▶ Requirement: Only one stretch of the listing below is wanted. Begin at the line that has "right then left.", stop after the line that has "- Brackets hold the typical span", and repeat every line in between exactly.

▶ Information provided:

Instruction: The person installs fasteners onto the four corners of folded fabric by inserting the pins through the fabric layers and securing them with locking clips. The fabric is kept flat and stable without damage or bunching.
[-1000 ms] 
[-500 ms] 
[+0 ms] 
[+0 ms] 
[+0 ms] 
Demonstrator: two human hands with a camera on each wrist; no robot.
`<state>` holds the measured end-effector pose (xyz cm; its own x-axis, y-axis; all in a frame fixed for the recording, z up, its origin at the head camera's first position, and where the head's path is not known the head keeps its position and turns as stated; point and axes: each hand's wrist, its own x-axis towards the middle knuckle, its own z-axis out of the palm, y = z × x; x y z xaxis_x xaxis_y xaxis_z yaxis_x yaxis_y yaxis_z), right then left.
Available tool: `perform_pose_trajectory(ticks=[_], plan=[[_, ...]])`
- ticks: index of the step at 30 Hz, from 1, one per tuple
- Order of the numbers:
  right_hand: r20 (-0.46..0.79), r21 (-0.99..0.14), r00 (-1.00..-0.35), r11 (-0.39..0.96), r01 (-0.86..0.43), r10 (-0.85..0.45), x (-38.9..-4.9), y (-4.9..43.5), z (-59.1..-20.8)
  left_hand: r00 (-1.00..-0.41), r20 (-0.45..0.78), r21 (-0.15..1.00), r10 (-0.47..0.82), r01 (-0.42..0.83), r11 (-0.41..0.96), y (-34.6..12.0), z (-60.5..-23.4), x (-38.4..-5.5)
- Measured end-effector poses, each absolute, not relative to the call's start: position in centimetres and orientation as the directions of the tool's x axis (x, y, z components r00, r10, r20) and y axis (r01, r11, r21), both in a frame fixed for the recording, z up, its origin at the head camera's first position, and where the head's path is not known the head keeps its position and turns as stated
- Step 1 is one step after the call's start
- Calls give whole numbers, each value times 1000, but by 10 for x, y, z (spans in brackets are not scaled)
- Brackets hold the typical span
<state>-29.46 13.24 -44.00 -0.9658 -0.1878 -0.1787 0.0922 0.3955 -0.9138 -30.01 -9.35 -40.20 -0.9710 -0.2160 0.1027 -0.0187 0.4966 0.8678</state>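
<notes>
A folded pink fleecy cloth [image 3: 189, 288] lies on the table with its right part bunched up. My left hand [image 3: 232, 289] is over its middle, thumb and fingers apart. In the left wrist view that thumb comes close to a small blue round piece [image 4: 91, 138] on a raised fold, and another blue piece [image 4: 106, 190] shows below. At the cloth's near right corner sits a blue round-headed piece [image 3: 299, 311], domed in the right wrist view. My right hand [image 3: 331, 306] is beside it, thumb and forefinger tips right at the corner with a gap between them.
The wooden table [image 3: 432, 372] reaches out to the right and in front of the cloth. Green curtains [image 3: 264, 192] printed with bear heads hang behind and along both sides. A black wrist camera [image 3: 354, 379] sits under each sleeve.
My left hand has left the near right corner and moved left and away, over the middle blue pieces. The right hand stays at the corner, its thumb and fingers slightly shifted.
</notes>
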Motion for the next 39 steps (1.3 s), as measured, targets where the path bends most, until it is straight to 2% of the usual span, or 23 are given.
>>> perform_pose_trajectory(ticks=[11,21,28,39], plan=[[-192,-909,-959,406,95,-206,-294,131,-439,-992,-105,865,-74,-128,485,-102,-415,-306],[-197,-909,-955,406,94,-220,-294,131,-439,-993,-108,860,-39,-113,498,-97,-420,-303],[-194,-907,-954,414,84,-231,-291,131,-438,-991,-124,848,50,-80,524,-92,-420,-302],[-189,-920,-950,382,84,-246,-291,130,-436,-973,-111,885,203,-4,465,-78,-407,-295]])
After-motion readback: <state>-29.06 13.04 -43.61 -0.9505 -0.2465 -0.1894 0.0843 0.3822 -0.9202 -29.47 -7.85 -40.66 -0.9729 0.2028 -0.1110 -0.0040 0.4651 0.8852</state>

▶ Written response:
`<state>` holds the measured end-effector pose (xyz cm; its own x-axis, y-axis; all in a frame fixed for the recording, z up, its origin at the head camera's first position, and where the head's path is not known the head keeps its position and turns as stated; point and axes: each hand's wrist, its own x-axis towards the middle knuckle, its own z-axis out of the palm, y = z × x; x y z xaxis_x xaxis_y xaxis_z yaxis_x yaxis_y yaxis_z), right then left.
Available tool: `perform_pose_trajectory(ticks=[_], plan=[[_, ...]])`
- ticks: index of the step at 30 Hz, from 1, one per tuple
- Order of the numbers:
  right_hand: r20 (-0.46..0.79), r21 (-0.99..0.14), r00 (-1.00..-0.35), r11 (-0.39..0.96), r01 (-0.86..0.43), r10 (-0.85..0.45), x (-38.9..-4.9), y (-4.9..43.5), z (-59.1..-20.8)
  left_hand: r00 (-1.00..-0.41), r20 (-0.45..0.78), r21 (-0.15..1.00), r10 (-0.47..0.82), r01 (-0.42..0.83), r11 (-0.41..0.96), y (-34.6..12.0), z (-60.5..-23.4), x (-38.4..-5.5)
- Measured end-effector poses, each absolute, not relative to the call's start: position in centimetres and orientation as the directions of the tool's x axis (x, y, z components r00, r10, r20) and y axis (r01, r11, r21), both in a frame fixed for the recording, z up, its origin at the head camera's first position, and where the head's path is not known the head keeps its position and turns as stated
- Step 1 is one step after the call's start
- Calls give whole numbers, each value times 1000, but by 10 for x, y, z (spans in brackets are not scaled)
- Brackets hold the typical span

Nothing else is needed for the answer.